The main risk factors for cancer of the “oral tongue,” as the forward two-thirds of the organ are called, are alcohol and tobacco. Achatz never smoked or drank heavily, but his life style wasn’t exactly healthy. At Trio, he ate poorly, drank ten Diet Cokes a day, and worked long hours, sometimes as many as ninety a week. (When a local magazine featured Achatz and asked him to name “one thing that’s overrated,” his response was “Sleep.”) He had also recently become a father: he and Angela Snell, a former events coördinator at the French Laundry, had moved to Chicago together, and had a son, Kaden, in 2001.
Cancer cells can grow wildly; they can travel through the bloodstream to find distant organs to colonize; they can take over blood vessels. But, as skillful as they are, they meet a remarkable opponent in the mouth, whose tissue is designed to withstand salivary acids, bacteria, fungi, and chewed food. “Our mouths are set up to tolerate a large amount of insults,” Joseph Califano, a head-and-neck surgeon at Johns Hopkins, says. “Evolution has created the cells lining the mouth to be extraordinarily resistant to tumors.” So at first Achatz’s cancer, which may have emerged as early as 2003, had only marginal success in gaining a hold in his tongue.
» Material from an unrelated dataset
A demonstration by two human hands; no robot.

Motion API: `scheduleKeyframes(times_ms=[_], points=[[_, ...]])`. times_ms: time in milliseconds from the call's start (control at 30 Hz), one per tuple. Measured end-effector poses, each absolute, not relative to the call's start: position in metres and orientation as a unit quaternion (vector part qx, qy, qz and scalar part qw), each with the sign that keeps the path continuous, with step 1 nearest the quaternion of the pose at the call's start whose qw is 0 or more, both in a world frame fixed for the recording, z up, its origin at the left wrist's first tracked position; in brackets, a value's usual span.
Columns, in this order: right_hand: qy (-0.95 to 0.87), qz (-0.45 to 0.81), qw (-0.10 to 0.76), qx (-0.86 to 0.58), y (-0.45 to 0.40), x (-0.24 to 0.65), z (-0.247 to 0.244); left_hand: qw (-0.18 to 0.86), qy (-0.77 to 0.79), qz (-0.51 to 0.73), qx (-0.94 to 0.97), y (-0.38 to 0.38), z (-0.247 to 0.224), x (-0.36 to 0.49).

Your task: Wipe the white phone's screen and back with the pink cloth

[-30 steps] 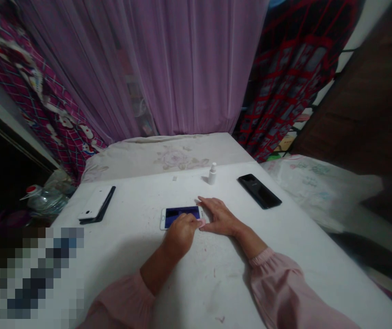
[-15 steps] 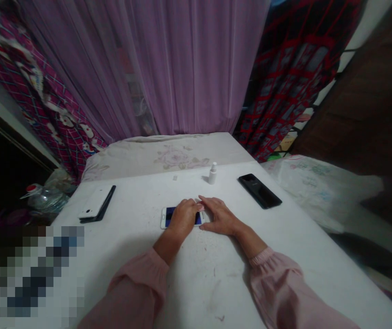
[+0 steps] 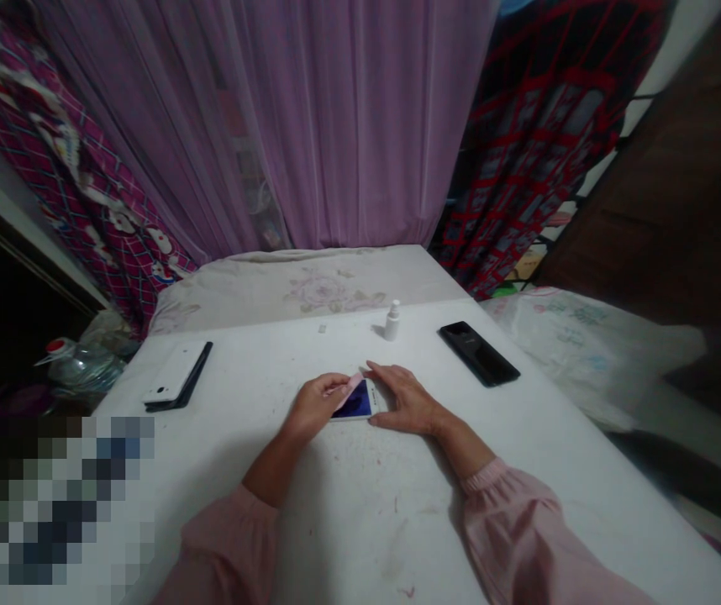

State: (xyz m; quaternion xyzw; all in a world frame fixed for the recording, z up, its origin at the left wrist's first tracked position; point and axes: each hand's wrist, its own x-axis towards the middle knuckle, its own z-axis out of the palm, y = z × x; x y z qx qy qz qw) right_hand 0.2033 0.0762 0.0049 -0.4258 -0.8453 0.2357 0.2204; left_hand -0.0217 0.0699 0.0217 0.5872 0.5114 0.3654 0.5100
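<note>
A white smartphone (image 3: 353, 405) with a lit blue screen lies face up on the white table, its left end covered by my left hand (image 3: 318, 407). Between the fingers of that hand is a small pink cloth (image 3: 353, 382), touching the screen. My right hand (image 3: 406, 402) braces the phone's right end, thumb at the near corner and fingers at the far one. Beyond the hands stands a small white spray bottle (image 3: 392, 321). A small pale square piece (image 3: 322, 328), too small to make out, lies to the bottle's left.
To the right lies a black phone (image 3: 477, 353). On the left a white phone (image 3: 175, 370) rests on a dark one (image 3: 192, 388). A blurred-out patch (image 3: 64, 504) hides the table's near left. Purple curtains (image 3: 360, 126) hang behind the table (image 3: 360, 521).
My left hand has slid left along the phone with the pink cloth, uncovering more of the blue screen. The right hand stays at the phone's right end.
</note>
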Motion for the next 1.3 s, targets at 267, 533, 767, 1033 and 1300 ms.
scheduleKeyframes(times_ms=[267, 533, 767, 1033, 1300], points=[[-0.846, 0.230, 0.226, -0.425, 0.076, 0.203, 0.003, 0.523, 0.510, 0.367, 0.577, 0.070, 0.033, -0.026], [-0.846, 0.234, 0.233, -0.418, 0.077, 0.203, 0.002, 0.120, 0.451, 0.256, 0.847, 0.056, 0.015, -0.008], [-0.847, 0.229, 0.233, -0.419, 0.076, 0.202, 0.003, 0.074, 0.401, 0.243, 0.880, 0.051, 0.005, -0.013], [-0.842, 0.227, 0.237, -0.427, 0.076, 0.203, 0.001, 0.069, 0.460, 0.177, 0.868, 0.080, 0.018, 0.001], [-0.845, 0.232, 0.233, -0.422, 0.074, 0.202, 0.005, 0.054, 0.410, 0.225, 0.883, 0.044, 0.010, -0.010]])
The tongue’s nerves rise close to the surface, and the lesion, as small as it was, exposed these nerves, which soon came in contact with Achatz’s teeth. Achatz’s tongue began to bother him. He felt it at night and when he put hot or sour foods in his mouth. One day, in April, 2004, Achatz, on his way to work at Trio, stopped in front of a mirror, opened his mouth, and stuck out his tongue. He saw the lesion—a white dot—which he at first took to be a canker sore. He made an appointment to see a dentist, who told Achatz to stop biting his tongue. “You’re stressed, you’re young, you’re successful, you’re stressed, you just had a kid, blah, blah, blah” is Achatz’s summary of the diagnosis.
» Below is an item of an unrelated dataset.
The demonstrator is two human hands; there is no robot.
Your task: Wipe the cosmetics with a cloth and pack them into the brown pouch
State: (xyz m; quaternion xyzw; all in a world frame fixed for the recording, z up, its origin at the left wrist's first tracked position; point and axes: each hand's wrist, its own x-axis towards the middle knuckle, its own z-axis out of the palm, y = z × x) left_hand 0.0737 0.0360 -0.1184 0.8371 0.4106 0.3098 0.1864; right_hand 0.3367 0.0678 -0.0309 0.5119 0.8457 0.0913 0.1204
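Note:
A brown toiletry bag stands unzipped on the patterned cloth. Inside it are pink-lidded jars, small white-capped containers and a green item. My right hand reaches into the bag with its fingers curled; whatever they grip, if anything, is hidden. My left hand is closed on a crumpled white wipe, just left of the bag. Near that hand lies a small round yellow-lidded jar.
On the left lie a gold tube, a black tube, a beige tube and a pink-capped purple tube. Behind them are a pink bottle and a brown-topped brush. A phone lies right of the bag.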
That month, Achatz began organizing a group of backers to invest in his own restaurant. He loved Trio, but since he was a teen-ager he had wanted his own kitchen. He found a partner, Nick Kokonas, a former derivatives trader who was a fan of the food at Trio, and they wrote up a business plan and started looking for money. Six investors soon joined Kokonas, who himself put in more than half a million dollars. The owner of Trio was devastated by Achatz’s departure. He complained to the Tribune, “What’ll I do without truffle ravioli? It’s like the memory of an old girlfriend.”
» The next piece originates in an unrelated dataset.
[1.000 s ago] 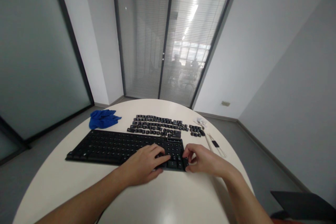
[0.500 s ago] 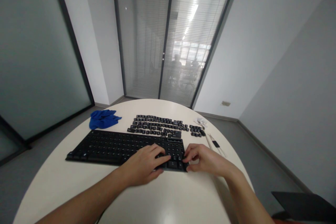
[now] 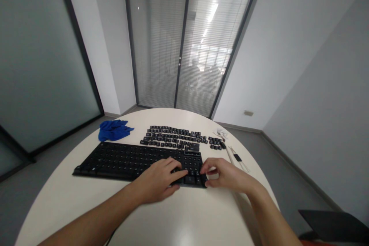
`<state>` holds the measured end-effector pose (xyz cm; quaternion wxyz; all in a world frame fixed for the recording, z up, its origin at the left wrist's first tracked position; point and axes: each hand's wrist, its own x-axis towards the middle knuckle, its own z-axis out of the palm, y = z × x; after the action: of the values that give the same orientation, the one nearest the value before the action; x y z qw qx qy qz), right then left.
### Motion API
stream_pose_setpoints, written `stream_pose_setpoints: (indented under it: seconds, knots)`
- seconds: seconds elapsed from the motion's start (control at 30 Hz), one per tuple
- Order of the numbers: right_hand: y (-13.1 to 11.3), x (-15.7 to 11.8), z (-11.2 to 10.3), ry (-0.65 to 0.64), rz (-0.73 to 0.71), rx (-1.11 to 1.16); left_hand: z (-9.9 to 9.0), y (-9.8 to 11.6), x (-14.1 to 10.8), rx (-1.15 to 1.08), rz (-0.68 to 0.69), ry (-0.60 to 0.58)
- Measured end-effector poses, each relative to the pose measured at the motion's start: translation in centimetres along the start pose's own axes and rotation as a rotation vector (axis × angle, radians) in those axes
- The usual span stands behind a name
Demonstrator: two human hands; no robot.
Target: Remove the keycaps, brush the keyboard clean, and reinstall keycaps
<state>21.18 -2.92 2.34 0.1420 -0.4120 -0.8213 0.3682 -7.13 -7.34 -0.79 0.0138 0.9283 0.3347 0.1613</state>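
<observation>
A black keyboard lies on the round white table, with many of its keycaps off. Across its right part rests my left hand, fingers spread over the keys and thumb by the front edge. At the number pad's right edge is my right hand, fingers curled onto the keyboard and thumb at its front right corner. Whether a small keycap sits under those fingertips is hidden. Black number-pad keys show between the hands. Behind the keyboard, loose black keycaps lie in rows, with a smaller group to their right.
A crumpled blue cloth lies at the back left of the table. On the right are thin pale sticks with a black band and some crumpled white material. A dark chair part stands at lower right.
My right hand's fingertips have shifted very slightly at the keyboard's right edge. The left hand and the keycaps stay where they were.
</observation>
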Motion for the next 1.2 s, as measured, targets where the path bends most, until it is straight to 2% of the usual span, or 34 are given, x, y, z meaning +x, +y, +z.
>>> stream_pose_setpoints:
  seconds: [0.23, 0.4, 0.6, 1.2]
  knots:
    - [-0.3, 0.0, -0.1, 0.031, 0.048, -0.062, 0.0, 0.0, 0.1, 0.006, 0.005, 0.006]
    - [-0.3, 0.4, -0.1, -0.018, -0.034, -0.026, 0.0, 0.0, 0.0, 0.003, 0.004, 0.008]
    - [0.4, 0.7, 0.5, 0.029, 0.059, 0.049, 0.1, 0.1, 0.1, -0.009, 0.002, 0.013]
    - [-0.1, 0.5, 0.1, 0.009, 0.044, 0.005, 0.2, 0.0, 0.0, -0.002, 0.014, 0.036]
Achatz wanted his new restaurant to be different—no tablecloths or silverware waiting on the diners’ tables, and no rubber mats in the kitchen. His chefs would be so precise that they could work on carpeting. He planned to cook with Cryovac packets, a technique that uses vacuum-sealed containers to infuse meats and vegetables with seasonings; molecular-gastronomy advocates say that the method creates more flavorful food. So Achatz would need lots of hot water but hardly any ovens. He did not want a huge range from which he could command a kitchen brigade but, rather, a modular field where cooks could rotate in and out of different tasks as equals.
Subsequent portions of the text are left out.